+++ Stored data +++
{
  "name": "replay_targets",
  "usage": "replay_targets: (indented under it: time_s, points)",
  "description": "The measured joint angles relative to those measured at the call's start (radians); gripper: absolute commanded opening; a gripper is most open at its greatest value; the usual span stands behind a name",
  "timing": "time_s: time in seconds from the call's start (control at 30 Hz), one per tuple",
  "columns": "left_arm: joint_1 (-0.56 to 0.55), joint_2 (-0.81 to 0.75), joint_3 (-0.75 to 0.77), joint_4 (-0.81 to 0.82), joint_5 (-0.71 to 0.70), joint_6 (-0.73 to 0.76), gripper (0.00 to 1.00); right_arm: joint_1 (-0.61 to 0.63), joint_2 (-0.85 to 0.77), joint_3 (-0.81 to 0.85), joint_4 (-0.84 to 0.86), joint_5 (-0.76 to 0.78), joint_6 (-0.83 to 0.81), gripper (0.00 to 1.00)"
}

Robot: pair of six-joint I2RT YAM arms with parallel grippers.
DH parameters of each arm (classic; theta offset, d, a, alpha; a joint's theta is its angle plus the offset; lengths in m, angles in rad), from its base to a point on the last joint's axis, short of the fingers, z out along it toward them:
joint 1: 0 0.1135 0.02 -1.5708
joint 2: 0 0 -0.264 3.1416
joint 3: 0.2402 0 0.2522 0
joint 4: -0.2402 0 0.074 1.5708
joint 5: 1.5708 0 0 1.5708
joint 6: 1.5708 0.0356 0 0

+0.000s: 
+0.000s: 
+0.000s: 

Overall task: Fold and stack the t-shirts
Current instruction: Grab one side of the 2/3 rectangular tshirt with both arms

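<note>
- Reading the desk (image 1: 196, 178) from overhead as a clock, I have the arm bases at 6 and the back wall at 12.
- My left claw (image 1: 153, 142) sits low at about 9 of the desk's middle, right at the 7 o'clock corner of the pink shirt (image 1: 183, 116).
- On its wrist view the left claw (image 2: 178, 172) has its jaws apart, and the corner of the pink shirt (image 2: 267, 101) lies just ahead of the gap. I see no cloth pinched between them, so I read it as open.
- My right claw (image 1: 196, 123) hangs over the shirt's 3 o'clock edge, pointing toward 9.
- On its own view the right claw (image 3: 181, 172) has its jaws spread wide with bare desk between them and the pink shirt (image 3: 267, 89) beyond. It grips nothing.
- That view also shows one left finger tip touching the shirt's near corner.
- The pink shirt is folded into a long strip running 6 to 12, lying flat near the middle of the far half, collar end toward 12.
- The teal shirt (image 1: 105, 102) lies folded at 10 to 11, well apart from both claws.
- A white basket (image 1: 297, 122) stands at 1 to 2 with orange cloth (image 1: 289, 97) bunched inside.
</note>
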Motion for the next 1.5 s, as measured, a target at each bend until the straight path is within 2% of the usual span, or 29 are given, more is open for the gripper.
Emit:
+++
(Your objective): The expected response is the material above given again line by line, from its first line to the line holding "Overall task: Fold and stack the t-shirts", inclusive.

(Reply):
{
  "name": "replay_targets",
  "usage": "replay_targets: (indented under it: time_s, points)",
  "description": "The measured joint angles relative to those measured at the call's start (radians); gripper: absolute commanded opening; a gripper is most open at its greatest value; the usual span stands behind a name",
  "timing": "time_s: time in seconds from the call's start (control at 30 Hz), one per tuple",
  "columns": "left_arm: joint_1 (-0.56 to 0.55), joint_2 (-0.81 to 0.75), joint_3 (-0.75 to 0.77), joint_4 (-0.81 to 0.82), joint_5 (-0.71 to 0.70), joint_6 (-0.73 to 0.76), gripper (0.00 to 1.00); right_arm: joint_1 (-0.61 to 0.63), joint_2 (-0.85 to 0.77), joint_3 (-0.81 to 0.85), joint_4 (-0.84 to 0.86), joint_5 (-0.76 to 0.78), joint_6 (-0.83 to 0.81), gripper (0.00 to 1.00)"
}

Robot: pair of six-joint I2RT YAM arms with parallel grippers.
DH parameters of each arm (classic; theta offset, d, a, alpha; a joint's theta is its angle plus the offset; lengths in m, angles in rad), from its base to a point on the last joint's axis, short of the fingers, z out along it toward them:
joint 1: 0 0.1135 0.02 -1.5708
joint 2: 0 0 -0.264 3.1416
joint 3: 0.2402 0 0.2522 0
joint 4: -0.2402 0 0.074 1.5708
joint 5: 1.5708 0 0 1.5708
joint 6: 1.5708 0.0356 0 0

+0.000s: 
+0.000s: 
+0.000s: 

Overall task: Fold and stack the t-shirts

That finishes the exercise, with nothing more to add.